Tuesday, April 29, 2008

The Minnesota 17% uninsured crisis

You are reading this because the headline got your attention. You think you know that Minnesota does not have a 17% uninsured rate. In fact, you know that Minnesotans without health insurance, according to a 2007 Minnesota Department of Health, amounts to about 7.2 percent of the population.

So what’s with this 17% thing?

Minnesota law mandates that everyone who drives a car must have auto insurance. We have an auto insurance crisis in Minnesota, with somewhere near 17% driving without insurance. This far exceeds the state’s health uninsurance rate.

Car insurance is mandated by law. Health insurance is voluntary (for now). And yet, the health uninsurance rate is far below the auto uninsurance rate.
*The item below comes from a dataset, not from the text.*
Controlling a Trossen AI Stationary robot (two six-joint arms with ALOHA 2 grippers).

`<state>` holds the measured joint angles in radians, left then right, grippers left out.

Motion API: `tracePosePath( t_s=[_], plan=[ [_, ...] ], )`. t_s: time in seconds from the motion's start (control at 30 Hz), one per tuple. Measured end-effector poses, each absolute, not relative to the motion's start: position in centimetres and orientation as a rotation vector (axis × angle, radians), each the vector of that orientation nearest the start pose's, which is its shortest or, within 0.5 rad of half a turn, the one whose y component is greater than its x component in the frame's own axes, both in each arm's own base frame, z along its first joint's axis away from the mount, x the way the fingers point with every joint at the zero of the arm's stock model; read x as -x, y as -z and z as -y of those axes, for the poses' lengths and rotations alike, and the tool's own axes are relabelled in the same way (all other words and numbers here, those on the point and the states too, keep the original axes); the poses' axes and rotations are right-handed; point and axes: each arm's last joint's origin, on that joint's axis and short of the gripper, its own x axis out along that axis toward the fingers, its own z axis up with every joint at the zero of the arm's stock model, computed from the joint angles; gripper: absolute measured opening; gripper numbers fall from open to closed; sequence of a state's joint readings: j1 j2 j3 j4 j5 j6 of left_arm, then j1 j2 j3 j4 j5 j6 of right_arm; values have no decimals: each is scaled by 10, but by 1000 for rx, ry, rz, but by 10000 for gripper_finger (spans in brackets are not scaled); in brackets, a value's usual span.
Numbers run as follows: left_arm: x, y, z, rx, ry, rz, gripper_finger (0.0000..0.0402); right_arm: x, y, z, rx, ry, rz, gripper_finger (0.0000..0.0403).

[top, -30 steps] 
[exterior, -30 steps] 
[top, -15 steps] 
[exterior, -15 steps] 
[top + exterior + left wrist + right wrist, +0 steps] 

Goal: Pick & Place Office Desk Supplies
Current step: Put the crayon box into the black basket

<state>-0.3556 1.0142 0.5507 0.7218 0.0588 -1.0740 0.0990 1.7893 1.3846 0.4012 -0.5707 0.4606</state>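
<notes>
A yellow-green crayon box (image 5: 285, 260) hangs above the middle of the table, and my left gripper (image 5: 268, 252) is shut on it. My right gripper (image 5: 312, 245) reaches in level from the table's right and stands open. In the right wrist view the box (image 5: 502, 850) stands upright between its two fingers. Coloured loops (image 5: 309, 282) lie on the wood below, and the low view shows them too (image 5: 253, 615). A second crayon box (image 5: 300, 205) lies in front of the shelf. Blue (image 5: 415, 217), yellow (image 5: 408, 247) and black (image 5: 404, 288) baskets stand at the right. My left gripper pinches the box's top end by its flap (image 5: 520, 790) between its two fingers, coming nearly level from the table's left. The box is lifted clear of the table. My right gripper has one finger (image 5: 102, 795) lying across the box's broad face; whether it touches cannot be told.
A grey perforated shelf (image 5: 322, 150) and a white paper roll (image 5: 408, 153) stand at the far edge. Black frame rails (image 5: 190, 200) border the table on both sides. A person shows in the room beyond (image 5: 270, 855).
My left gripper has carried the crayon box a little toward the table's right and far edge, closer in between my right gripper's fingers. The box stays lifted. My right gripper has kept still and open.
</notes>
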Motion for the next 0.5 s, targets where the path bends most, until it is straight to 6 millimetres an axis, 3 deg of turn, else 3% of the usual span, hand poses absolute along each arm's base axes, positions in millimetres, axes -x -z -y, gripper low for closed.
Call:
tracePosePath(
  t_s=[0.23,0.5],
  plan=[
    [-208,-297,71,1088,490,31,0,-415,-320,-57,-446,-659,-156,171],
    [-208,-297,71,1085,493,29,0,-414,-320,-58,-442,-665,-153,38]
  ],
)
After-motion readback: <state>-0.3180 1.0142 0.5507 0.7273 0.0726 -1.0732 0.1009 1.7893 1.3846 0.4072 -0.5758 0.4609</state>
While pointing these facts out during a presentation several weeks ago, I think I found the real answer. Please, no one tell the politicians what I am about to suggest.

Employer-based insurance

A disclaimer is required. What I am about to say is written with my tongue planted firmly in my cheek, but I am saying it for a profound purpose:

What if governments allowed employers to provide auto insurance for their employees, and then gave employers the right to deduct that insurance expense? If auto insurance was a regular employer benefit, would the rate of uninsurance still be at 17%? Or would it be more like, say, 7.2%?

While I am not suggesting that auto insurance be made an employee benefit, I am saying this, and I hope, saying it clearly: One of the key reasons that our uninsurance rate in Minnesota is only at 7.2% is because employers provide health insurance.

Let me say it another way: If employers did not provide health insurance, our health insurance uninsured rate would probably be at 17%, or more, even if the state mandated it.

Let’s be clear about this idea that individual health insurance is the best way to go: It may be, but it carries with it the very real potential of driving up the uninsurance rate. With or without a legislative mandate requiring the purchase of health insurance, there is no doubt whatsoever that uninsurance rates would climb.

I share this because of my political crystal ball. Those who prefer a government-managed, single-payer system seize on the uninsurance rate to justify it. Why would any sane, market-oriented person want to give them more ammunition for their argument?

The best answer is to maintain choice. Let employers decide, as they do now, whether to provide group insurance and in what form they will or will not provide it. That is a free market.